Motivation Essential Reads
Social friction
- High friction: Toxic relationships, negative social influences, excess social media, difficulties setting boundaries with others, consistently putting other people’s needs first
- Low friction: Supportive relationships, family and friends who share your goals/activities, relationship quality>quantity, strong self-image that allows you to resist peer pressure and negative influences.
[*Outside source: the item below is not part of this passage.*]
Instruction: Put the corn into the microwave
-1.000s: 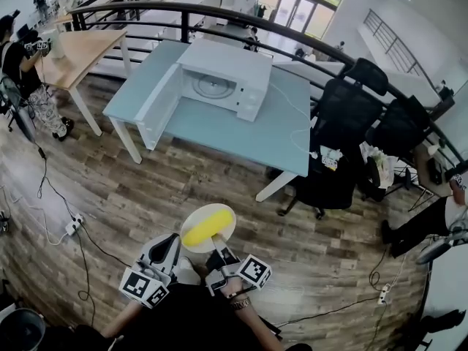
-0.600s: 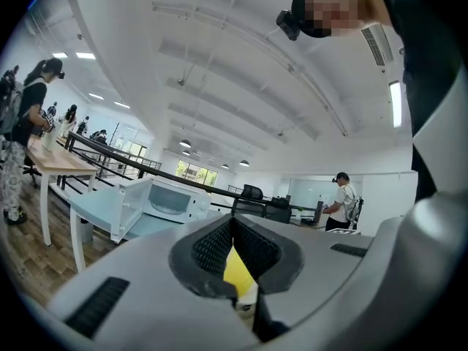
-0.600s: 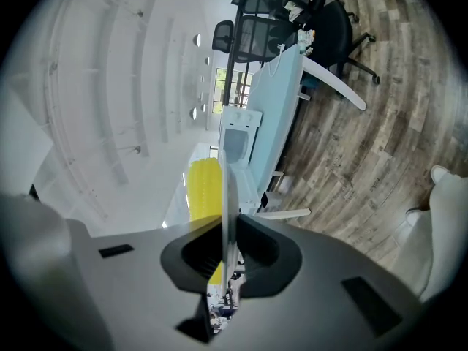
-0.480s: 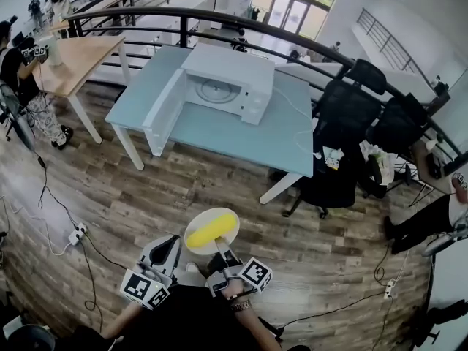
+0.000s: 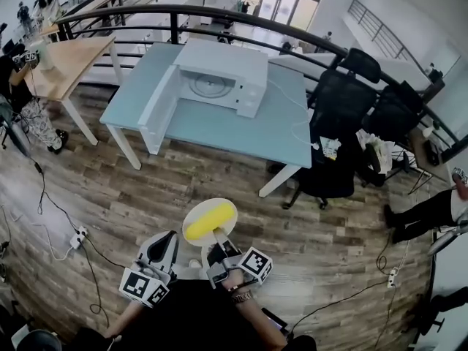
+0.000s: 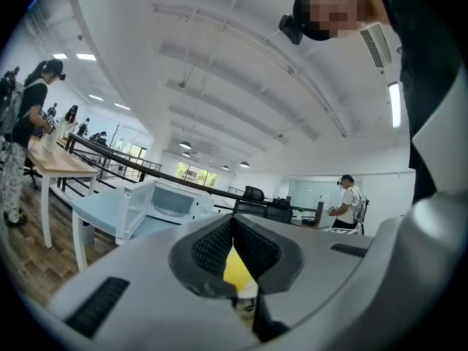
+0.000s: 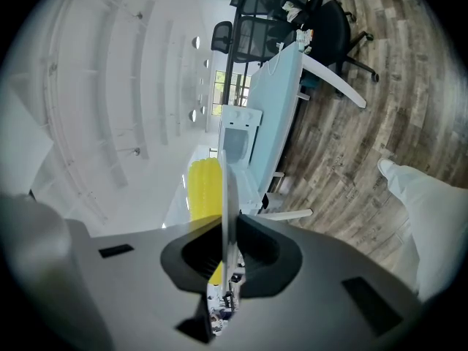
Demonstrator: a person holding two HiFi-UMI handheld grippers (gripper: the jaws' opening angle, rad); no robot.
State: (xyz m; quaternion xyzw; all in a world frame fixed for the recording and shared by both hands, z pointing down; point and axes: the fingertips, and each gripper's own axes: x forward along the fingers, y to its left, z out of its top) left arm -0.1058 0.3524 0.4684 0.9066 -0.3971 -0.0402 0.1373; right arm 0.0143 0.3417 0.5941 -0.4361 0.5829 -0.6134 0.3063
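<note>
Corn (image 5: 208,221) lies on a plate (image 5: 199,210) clamped at its near rim by the right tool (image 5: 219,244), well apart from the open microwave (image 5: 219,79) on the far counter (image 5: 219,126). We should carry the plate level. The left tool (image 5: 168,240), jaws together, holds nothing. Only the right gripper view shows the rim pinched.

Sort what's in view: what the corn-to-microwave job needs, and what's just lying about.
For the job:
corn, on the plate gripped by the right gripper
microwave, door open, on the blue table

Just lying about:
office chairs
wooden table
power strip on the floor
</note>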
Knowing who you are and what values you stand for.
Environment friction
- High friction: Tempting foods; audio alarms on email and text messages, social media and smartphones, messy or disorganized environments, uncomfortable temperatures and weather.
- Low friction: Goal reminders, convenient options for exercise and nutritious foods, activity trackers and AI tools, environments that “nudge” goal-directed choices, calmness, and focus through style, decor, and intentional design.
Physical friction
- High friction: Low energy levels, poor sleep, commuting to gyms, chronic pain and other impairing health conditions.
- Low friction: Regular sleep habits, early morning sunshine, flexible exercise options, single ingredient food-focused nutrition, quality in-person time with others.
Conclusion
In the quest for a better life, we probably don’t need more motivation. We instead need better motivation (the kind that lasts) and a smoother path between our present status and our future goals. Better living is a lifelong journey. Combining long-term motivators with strategies for reducing friction can help you transform this journey from a Sisyphean climb to a sight-seeing adventure.